Склонившись, Ремус тихо фыркает и касается губами чужой шеи. Прихватывает слабо кожу, не оставляя даже следов, чувствует, как сильнее сжимаются на плечах пальцы Блэка. Не удержавшись, шепчет дразняще:

– Каким ты становишься вежливым, Сириус.

Удивительно, но тот в ответ не говорит ничего, только кладет ладонь на затылок Люпина, притягивая к себе для поцелуя. Ремус отвечает на жадные движения губ, проникая одной ладонью под чужую футболку, чтобы коснуться теплой мягкой кожи, и это, черт возьми, так приятно, что довольный выдох сам собой вырывается из него.

Он начинает вести прикосновение дальше, на горячую поясницу, чтобы нажать на неё и столкнуть их бедра. Ремус не слышит приближающихся шагов и других звуков до того, как совсем рядом не раздается знакомый голос:

– Вы чего застряли та-...а-ага, я понял!

Джеймс, резко развернувшись в противоположную сторону, продолжает стоять к ним спиной с ладонью на глазах, пока Сириус, не давший Ремусу инстинктивно отойти в сторону крепкой хваткой, разочарованно стонет. Надо бы поговорить с Блэком по поводу подобных звуков в не особо подходящие моменты.
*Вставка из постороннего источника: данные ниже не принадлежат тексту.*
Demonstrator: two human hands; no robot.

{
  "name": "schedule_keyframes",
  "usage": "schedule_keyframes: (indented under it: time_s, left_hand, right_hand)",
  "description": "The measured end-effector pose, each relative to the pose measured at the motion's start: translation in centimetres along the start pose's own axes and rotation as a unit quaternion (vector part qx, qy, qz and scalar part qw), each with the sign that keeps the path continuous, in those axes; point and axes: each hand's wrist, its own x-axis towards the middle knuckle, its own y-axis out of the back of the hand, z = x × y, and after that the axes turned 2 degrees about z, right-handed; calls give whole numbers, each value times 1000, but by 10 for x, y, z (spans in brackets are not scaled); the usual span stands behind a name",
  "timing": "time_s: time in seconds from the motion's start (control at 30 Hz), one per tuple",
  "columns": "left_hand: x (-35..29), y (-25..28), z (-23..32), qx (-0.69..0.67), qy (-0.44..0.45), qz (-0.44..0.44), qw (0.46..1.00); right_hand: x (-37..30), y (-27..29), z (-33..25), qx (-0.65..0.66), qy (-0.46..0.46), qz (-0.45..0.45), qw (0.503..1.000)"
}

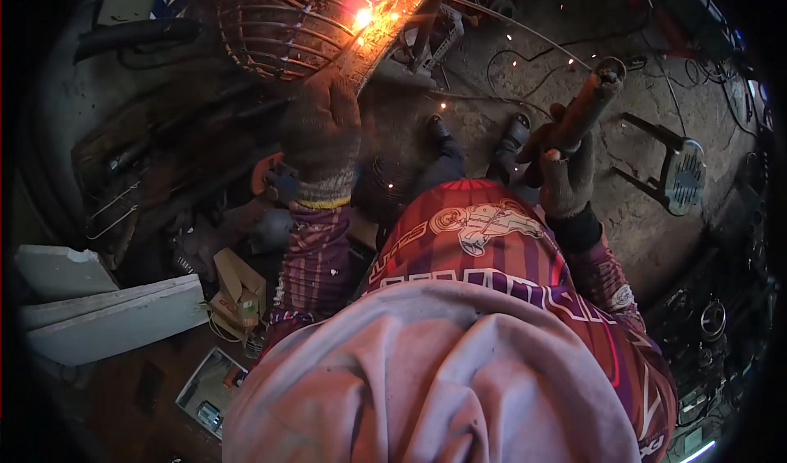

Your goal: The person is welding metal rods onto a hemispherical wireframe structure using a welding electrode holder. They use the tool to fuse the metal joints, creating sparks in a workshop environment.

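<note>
My right hand [566, 172], in a dark work glove, is wrapped round a welding electrode holder [586, 106]. From its tip a long thin welding rod [508, 22] runs up and left toward a bright arc with flying sparks. A domed round wire grille [283, 24] of curved metal bars lies beside the glow at the top. At its lower rim is my left hand [324, 127], in a knitted glove with a yellow cuff edge; the fingers close on the rim, their tips partly hidden by glare and shadow.
The grille rests at a worktop edge [361, 65]. A dark stool [676, 172] lies on the floor at right, near trailing cables [525, 57]. White foam slabs [115, 315] and a cardboard box [238, 295] are at lower left. My feet [516, 131] stand below the arc.
</note>
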Motion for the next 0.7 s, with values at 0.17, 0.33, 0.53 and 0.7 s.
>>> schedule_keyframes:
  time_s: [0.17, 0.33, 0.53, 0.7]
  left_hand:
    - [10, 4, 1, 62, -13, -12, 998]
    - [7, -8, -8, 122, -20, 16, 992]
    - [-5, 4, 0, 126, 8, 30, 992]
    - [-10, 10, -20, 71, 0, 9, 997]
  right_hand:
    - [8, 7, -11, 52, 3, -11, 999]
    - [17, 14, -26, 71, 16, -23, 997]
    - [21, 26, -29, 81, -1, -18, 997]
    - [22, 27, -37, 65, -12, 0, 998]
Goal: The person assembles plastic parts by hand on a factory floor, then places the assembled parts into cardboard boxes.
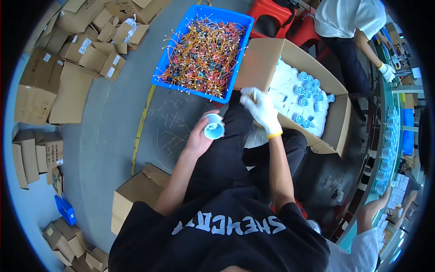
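Note:
My bare left hand [199,137] is closed round a pale blue plastic cup-shaped housing [214,127]. Its open end faces up, and a small light piece shows inside. My right hand [261,108], in a white glove with a yellow cuff, is raised beside the near left side of an open cardboard box [337,120]. Its fingers are curled in; whatever they hold is too small to make out. In the box, several similar housings [304,102] stand on white wrapping [290,88]. Ahead of both hands, a blue tray [159,80] holds a heap of small parts with orange, red and black wires [204,54].
Cardboard boxes [38,86] are piled along the left, and an open carton [136,192] sits by my left elbow. Red stools [272,18] stand behind the tray. At right, co-workers sit by a conveyor line [392,140] carrying housings. Offcuts litter the floor [167,122].

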A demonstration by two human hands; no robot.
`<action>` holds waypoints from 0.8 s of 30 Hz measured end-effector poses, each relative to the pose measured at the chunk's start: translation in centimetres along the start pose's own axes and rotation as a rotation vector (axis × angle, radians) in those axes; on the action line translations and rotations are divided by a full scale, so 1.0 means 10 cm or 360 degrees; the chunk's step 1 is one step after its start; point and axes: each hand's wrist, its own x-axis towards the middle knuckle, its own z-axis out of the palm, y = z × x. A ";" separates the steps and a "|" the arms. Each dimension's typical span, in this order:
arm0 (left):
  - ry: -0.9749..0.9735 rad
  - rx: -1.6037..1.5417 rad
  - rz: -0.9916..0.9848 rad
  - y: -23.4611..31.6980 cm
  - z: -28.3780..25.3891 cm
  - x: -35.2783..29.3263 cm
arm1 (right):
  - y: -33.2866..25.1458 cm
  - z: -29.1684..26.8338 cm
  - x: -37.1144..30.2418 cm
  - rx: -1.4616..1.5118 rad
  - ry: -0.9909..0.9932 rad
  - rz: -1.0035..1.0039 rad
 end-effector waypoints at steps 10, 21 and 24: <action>0.0262 -0.0066 0.0145 0.35 -0.33 -0.39 | -0.19 0.40 1.02 -0.0762 0.0490 -0.0372; 0.0791 0.2406 0.0989 0.98 0.46 0.09 | -1.40 0.22 0.51 0.0444 0.0159 -0.0081; 0.0861 0.2702 0.1153 1.09 0.87 0.18 | -1.64 0.15 0.29 0.0484 0.0080 -0.0104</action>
– Боже, Джеймс! Ты мог хотя бы постучать?

– Я стучал!

– Хреново стучал!

– Так, ладно, – решает вмешаться Люпин, пока эти двое не начали свой типичный спектакль препираний, – мы сами не заперли дверь. Хорошо, что это хотя бы Джеймс.

– Рад за вас, кстати.

– Спасибо, Джейми. А теперь свали, будь добр.

Все еще стоя спиной, Джеймс пожимает плечами, довольно присвистывает, едва не нарываясь на бросок в свой затылок чем-нибудь тяжелым, после чего выходит, плотно прикрыв за собой дверь.

Проходит секунда, две, после чего они одновременно смешливо фыркают, отпуская возникшее внутри напряжение.

– Вот черт, – бормочет с улыбкой Сириус, немного отстраняясь, – обломал все удовольствие.

– Ничего, – отвечает Люпин, поправляя потревоженную своими же действиями черную футболку на чужом животе, – мы же решили не торопиться.

– Да-да, "поспешишь – людей насмешишь" и все такое, – с тяжелым вдохом бормочет Блэк, делая шаг назад, и Ремус с удовольствием отмечает, что с бледных щек все еще не сошел румянец, – я был бы не прочь кого-нибудь насмешить, кстати.